Letter from the US: Blood and oil

February 5, 1997
Issue 

Blood and oil

By Barry Sheppard

One week after I returned from attending the Democratic Socialist Party's convention in Australia, an explosion and fire at the Tosco refinery in the San Francisco Bay Area killed one worker and injured 25.

Michael Andrew Glanzman was instantly burned to death when he went to check on a situation that didn't seem right, and a pipe carrying inflammable material ruptured and exploded, setting fire to the unit of the refinery Glanzman worked in.

There is no word yet from Tosco concerning how such an unsafe condition could have developed. The oil companies like to place the blame for any accidents on the workers, but this tragedy appears to be the result of poor maintenance planning by management.

Equipment should be monitored for potential physical failure on a regular basis. But there is always pressure on management to cut corners with safety.

I work at the Unocal refinery a few miles from the Tosco plant, in the equivalent unit to the one Glanzman was in. Concern among my fellow workers was also underscored by the fact that Tosco is in the process of buying the four refineries that Unocal operates in California, including the one I work for.

Last year there was a major fire at my plant, which fortunately didn't injure anyone. Unocal management blamed the workers involved, who opened the wrong valve and sent hot oil into a vessel that was open to the air. Two workers were fired.

While the workers did make a mistake, what management failed to note is the unsafe working conditions that refineries accept as normal. Oil refinery operators have schedules that guarantee that they always feel tired and are never fully alert.

At Unocal, for example, we work rotating eight-hour shifts, so that in any four-week period, we work all three shifts — days, afternoons and graveyards. Our bodies cannot adjust to such changes in such a short time.

Moreover, Unocal operates under "lean production", which means it has just enough operators to handle all three shifts, providing no-one is on holiday or is sick or absent for another reason. The result is that many shifts have to be covered by overtime, which is compulsory unless someone volunteers for it. Usually, what this means is working a 16-hour shift.

So is it surprising that workers turned the wrong valve at 5:30am, the time on the graveyard shift when we are probably at our groggiest?

Tosco is scheduled to take over the Unocal refineries in the next months. However, neither the Unocal workers nor our union contract goes along with the sale of the equipment.

Unocal has given us notice of our impending termination.
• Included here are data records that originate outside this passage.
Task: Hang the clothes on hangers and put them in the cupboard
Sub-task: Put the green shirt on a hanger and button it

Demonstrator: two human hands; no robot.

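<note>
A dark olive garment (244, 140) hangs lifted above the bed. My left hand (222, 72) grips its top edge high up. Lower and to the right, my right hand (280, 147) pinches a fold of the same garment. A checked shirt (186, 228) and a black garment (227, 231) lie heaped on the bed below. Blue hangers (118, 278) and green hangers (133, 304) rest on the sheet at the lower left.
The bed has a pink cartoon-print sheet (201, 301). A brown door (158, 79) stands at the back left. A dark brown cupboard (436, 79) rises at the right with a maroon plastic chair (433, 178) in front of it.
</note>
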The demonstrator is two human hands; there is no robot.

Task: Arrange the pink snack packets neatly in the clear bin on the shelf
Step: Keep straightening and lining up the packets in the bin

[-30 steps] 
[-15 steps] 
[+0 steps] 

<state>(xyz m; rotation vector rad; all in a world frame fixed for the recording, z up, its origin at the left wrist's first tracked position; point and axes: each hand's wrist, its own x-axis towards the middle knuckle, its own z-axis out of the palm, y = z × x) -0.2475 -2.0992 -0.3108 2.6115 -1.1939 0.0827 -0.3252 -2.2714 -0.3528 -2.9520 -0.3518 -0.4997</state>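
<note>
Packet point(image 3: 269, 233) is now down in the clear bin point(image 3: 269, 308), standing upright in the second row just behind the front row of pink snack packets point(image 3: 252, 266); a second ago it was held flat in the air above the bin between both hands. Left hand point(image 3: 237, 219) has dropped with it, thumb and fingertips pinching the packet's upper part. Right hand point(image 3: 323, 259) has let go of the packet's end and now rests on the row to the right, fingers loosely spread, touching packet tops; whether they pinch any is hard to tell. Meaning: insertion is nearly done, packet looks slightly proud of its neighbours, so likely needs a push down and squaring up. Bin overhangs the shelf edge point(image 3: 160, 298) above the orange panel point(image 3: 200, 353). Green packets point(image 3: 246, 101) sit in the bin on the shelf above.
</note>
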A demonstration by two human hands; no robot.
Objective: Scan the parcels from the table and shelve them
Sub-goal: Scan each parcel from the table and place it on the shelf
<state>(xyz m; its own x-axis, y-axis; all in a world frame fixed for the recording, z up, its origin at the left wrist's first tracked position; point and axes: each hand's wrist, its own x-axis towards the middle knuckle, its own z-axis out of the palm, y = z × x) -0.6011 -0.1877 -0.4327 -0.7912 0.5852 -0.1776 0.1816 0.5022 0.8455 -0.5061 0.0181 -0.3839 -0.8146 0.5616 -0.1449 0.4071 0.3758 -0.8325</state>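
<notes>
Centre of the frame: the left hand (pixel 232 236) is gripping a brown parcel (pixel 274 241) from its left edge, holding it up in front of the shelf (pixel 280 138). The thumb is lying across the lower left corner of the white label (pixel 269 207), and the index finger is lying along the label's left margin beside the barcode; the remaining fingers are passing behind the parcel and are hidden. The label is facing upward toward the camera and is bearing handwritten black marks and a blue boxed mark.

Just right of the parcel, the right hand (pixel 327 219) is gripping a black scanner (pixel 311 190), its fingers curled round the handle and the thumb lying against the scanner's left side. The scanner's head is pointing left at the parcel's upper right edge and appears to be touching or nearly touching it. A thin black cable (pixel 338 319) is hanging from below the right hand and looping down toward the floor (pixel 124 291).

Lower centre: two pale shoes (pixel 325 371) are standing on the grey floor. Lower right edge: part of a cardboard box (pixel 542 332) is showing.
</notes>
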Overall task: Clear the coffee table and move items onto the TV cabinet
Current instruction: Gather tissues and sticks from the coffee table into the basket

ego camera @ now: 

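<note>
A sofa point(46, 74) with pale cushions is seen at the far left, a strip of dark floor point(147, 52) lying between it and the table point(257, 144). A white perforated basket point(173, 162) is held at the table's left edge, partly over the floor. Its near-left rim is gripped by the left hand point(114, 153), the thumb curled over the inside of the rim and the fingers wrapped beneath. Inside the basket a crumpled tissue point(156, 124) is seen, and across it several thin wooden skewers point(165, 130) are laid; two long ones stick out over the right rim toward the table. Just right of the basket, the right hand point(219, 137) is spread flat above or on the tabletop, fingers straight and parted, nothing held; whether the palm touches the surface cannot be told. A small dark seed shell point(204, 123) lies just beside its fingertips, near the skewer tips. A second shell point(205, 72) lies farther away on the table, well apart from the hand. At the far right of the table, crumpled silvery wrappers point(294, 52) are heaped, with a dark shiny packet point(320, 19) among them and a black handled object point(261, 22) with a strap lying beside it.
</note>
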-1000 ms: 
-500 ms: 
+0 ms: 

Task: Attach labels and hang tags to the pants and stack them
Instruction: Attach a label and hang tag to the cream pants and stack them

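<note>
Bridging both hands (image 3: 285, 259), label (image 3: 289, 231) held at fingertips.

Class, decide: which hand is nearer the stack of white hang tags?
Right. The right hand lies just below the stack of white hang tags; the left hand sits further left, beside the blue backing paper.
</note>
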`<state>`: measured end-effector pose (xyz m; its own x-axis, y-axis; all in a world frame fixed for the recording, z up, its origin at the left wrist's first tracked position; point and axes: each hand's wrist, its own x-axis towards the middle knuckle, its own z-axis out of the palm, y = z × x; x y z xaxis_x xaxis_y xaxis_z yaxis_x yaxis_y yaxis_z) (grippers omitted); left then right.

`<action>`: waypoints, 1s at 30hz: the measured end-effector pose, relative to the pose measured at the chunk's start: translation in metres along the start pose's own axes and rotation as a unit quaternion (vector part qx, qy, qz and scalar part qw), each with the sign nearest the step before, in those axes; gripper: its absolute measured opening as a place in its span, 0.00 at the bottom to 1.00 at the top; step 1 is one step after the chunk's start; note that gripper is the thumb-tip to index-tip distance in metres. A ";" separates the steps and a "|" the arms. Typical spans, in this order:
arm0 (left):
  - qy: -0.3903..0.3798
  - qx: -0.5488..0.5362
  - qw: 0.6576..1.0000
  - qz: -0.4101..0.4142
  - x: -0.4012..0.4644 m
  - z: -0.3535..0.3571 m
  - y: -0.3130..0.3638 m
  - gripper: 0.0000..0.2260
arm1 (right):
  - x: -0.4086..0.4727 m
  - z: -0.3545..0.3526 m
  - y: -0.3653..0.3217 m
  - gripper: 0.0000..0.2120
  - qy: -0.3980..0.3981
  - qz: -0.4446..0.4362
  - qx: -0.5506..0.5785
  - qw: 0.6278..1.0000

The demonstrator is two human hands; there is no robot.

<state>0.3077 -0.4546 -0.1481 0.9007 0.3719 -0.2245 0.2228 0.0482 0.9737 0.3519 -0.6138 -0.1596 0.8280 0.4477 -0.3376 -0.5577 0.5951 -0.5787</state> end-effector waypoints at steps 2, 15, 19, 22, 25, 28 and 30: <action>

Tosco says all of us must apply for jobs with Tosco, and it will pick and choose which of us it wants to hire. Tosco also says it will not give any consideration to our present seniority in making its hiring decisions.

Our union, the Oil, Chemical and Atomic Workers, is presently in negotiations with Tosco on a new contract and is pressing Tosco to hire all OCAW members at Unocal. In recent years, Tosco has bought up other refineries, and has used strong-arm tactics like lockouts to force the union to accept sharp reductions in the unionised work force. We don't know yet what they propose to do with us.

With this sale, Unocal will get out of the refinery business entirely, to concentrate on drilling and pipeline operations around the world. Unocal says these operations are very lucrative.

A case in point is Unocal's cooperation with the military dictatorship in Burma in a joint venture with Myanmar Oil and Gas Enterprise (MOGE). Human rights groups have charged that Unocal is benefiting from child and slave labour in its construction projects with MOGE.

A recent article in the Nation magazine reported the findings of a four-year investigation by the Geopolitical Drugwatch in Paris that MOGE is the major channel for the laundering of revenues of heroin produced and exported by the Burmese army. The State Department claims that Burma is the largest producer of heroin in the world.

Robert Wages, president of OCAW, called the drug allegation "deeply disturbing, which, if substantiated and coming on the heels of widespread condemnation of Unocal's links to the use of child and slave labour in Burma, will expose the crucial connection between the company's dirty deeds in Burma and the destruction of communities in the US.

"It appears that Unocal, by abandoning its US operations to take advantage of low wages and slave labour in Asia, is leaving us with a bitter legacy."